From the records below, output exactly the lines running from the line containing "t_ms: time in" through the line containing "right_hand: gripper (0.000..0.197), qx", and no others.

(The data)

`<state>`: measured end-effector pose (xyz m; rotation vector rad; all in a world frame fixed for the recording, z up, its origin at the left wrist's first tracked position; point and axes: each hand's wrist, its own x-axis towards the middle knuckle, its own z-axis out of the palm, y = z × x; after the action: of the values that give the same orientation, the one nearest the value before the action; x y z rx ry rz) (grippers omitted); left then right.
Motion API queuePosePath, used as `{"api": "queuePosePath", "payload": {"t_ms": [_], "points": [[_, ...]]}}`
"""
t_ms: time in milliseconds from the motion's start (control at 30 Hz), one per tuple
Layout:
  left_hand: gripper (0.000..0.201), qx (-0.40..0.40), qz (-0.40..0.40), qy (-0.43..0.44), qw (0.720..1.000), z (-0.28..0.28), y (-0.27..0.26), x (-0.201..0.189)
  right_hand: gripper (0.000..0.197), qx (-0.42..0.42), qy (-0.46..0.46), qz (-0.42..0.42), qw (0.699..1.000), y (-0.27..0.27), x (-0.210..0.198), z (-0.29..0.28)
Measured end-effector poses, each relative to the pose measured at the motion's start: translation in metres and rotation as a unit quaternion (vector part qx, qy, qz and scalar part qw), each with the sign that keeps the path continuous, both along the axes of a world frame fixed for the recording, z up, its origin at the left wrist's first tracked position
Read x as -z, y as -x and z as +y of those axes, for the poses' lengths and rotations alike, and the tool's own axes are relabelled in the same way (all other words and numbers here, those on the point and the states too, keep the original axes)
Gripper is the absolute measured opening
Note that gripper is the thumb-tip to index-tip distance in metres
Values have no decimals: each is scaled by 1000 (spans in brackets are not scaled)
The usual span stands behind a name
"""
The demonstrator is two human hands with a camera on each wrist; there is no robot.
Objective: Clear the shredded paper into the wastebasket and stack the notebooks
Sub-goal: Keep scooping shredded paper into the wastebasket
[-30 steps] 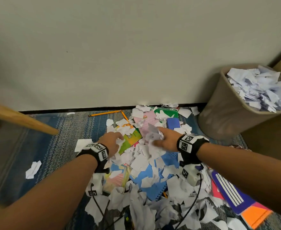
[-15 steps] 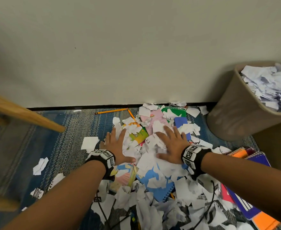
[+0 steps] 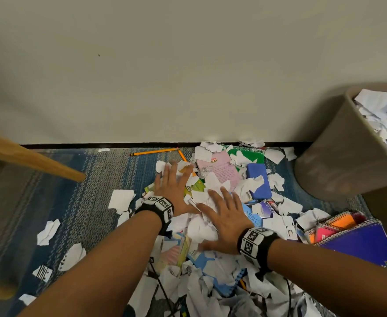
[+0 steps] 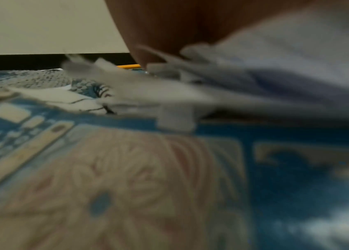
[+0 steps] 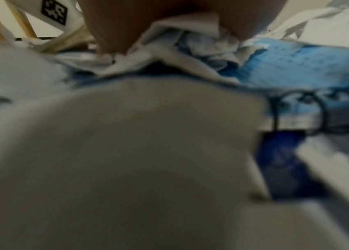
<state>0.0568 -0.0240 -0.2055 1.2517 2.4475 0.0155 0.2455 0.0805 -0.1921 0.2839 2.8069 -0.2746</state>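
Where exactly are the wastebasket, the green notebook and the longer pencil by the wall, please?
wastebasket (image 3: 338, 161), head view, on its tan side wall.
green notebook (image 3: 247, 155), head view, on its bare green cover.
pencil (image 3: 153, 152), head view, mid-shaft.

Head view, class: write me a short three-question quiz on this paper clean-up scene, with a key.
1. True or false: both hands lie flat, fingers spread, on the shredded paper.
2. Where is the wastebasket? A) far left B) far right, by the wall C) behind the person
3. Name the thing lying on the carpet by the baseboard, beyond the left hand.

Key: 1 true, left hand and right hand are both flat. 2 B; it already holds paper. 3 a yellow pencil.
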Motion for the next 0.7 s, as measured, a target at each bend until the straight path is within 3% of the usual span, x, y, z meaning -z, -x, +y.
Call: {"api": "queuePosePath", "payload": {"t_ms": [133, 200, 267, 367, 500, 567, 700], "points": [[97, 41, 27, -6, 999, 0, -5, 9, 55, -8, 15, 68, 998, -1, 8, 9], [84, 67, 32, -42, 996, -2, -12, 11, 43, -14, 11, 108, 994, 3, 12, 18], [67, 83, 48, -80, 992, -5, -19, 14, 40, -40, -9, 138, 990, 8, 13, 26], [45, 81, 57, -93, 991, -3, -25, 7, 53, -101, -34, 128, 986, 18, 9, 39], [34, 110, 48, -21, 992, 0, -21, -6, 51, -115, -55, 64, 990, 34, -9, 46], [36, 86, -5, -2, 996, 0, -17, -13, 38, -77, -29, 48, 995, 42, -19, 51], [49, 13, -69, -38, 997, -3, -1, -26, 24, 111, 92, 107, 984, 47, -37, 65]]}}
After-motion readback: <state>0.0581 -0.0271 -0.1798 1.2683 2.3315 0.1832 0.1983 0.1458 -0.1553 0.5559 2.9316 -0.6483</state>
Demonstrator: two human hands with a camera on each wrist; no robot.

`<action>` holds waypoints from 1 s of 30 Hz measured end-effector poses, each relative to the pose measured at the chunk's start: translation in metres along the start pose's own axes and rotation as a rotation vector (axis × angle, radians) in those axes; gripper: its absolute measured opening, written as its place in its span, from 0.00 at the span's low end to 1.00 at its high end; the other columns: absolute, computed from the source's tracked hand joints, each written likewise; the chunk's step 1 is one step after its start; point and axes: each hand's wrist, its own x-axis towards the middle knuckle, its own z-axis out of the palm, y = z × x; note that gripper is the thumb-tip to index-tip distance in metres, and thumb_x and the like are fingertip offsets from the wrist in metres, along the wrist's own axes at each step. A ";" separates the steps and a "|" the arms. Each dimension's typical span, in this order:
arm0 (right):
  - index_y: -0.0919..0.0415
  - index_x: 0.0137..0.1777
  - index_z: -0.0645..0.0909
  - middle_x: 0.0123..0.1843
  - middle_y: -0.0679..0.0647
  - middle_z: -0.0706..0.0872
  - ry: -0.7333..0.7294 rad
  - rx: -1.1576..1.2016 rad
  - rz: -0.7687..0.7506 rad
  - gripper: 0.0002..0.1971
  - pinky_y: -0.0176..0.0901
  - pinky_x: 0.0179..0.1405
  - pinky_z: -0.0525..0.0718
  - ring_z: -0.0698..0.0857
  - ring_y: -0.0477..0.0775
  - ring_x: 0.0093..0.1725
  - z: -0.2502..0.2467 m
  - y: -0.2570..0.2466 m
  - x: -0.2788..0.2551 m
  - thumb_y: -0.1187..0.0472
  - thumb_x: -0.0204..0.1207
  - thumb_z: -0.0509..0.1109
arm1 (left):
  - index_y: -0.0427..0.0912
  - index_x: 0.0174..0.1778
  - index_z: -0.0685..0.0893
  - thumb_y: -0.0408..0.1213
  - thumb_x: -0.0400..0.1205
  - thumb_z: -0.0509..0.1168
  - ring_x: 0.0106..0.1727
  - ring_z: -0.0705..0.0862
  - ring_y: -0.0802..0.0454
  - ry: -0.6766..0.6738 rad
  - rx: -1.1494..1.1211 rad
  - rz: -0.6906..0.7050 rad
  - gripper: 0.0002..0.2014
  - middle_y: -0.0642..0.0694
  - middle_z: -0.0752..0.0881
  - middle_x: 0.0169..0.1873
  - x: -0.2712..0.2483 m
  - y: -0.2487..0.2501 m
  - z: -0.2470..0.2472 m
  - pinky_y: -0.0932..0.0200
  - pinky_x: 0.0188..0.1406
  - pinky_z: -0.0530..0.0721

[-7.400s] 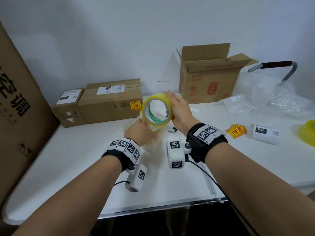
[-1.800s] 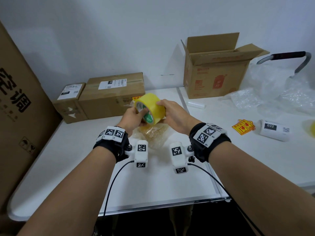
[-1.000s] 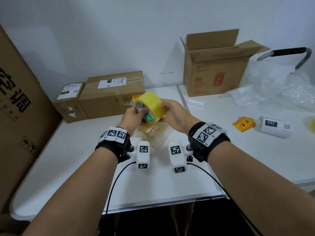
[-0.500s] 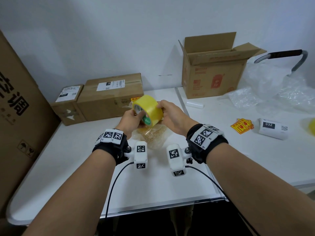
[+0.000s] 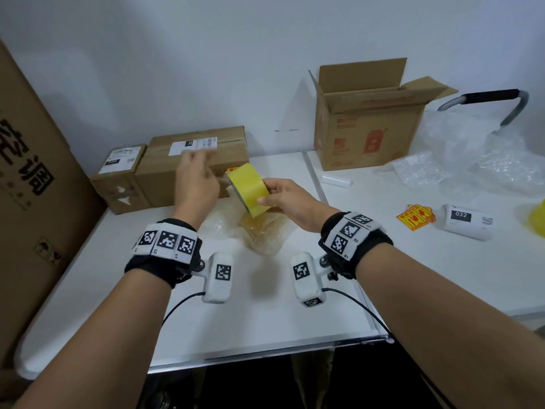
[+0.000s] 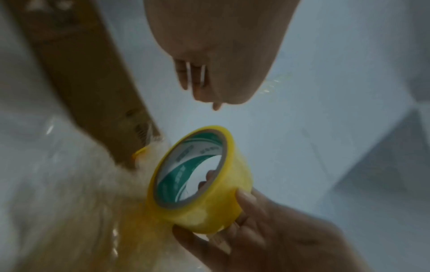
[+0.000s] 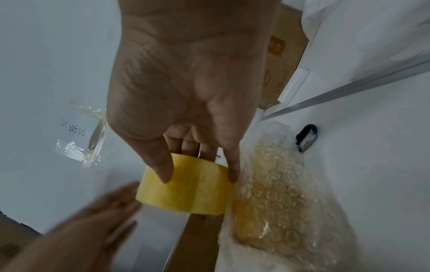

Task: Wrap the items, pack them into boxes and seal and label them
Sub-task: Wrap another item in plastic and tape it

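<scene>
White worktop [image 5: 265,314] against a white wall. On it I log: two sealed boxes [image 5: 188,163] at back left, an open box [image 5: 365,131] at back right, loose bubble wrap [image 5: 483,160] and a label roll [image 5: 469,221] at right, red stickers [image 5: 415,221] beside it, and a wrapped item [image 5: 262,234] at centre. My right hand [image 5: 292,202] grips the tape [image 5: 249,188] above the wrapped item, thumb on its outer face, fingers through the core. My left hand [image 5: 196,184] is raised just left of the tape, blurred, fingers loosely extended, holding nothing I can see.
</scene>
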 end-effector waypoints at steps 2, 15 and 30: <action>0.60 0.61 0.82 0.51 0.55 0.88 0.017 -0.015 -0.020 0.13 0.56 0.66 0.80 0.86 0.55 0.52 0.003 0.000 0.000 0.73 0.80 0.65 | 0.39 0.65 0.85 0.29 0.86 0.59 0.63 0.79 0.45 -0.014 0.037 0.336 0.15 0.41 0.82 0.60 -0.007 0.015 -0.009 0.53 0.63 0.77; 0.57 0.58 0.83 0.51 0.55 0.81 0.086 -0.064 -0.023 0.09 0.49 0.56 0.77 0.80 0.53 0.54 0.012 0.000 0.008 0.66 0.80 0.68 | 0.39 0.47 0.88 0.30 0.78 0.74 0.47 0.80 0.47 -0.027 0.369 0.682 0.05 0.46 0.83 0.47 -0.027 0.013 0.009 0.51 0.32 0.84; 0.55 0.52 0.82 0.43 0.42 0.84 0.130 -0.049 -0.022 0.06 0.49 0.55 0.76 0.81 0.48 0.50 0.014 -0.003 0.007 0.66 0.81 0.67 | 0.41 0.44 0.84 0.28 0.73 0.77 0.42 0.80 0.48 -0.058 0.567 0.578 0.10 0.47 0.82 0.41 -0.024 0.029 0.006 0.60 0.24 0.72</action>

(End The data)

● Exercise result
t_ms: time in milliseconds from the motion's start (control at 30 Hz), one per tuple
Layout:
  left_hand: gripper (0.000..0.201), qx (-0.40..0.40), qz (-0.40..0.40), qy (-0.43..0.44), qw (0.720..1.000), z (-0.28..0.28), y (-0.27..0.26), x (-0.201..0.189)
  right_hand: gripper (0.000..0.197), qx (-0.42..0.42), qy (-0.46..0.46), qz (-0.42..0.42), qw (0.699..1.000), y (-0.27..0.27), x (-0.210..0.198), z (-0.29..0.28)

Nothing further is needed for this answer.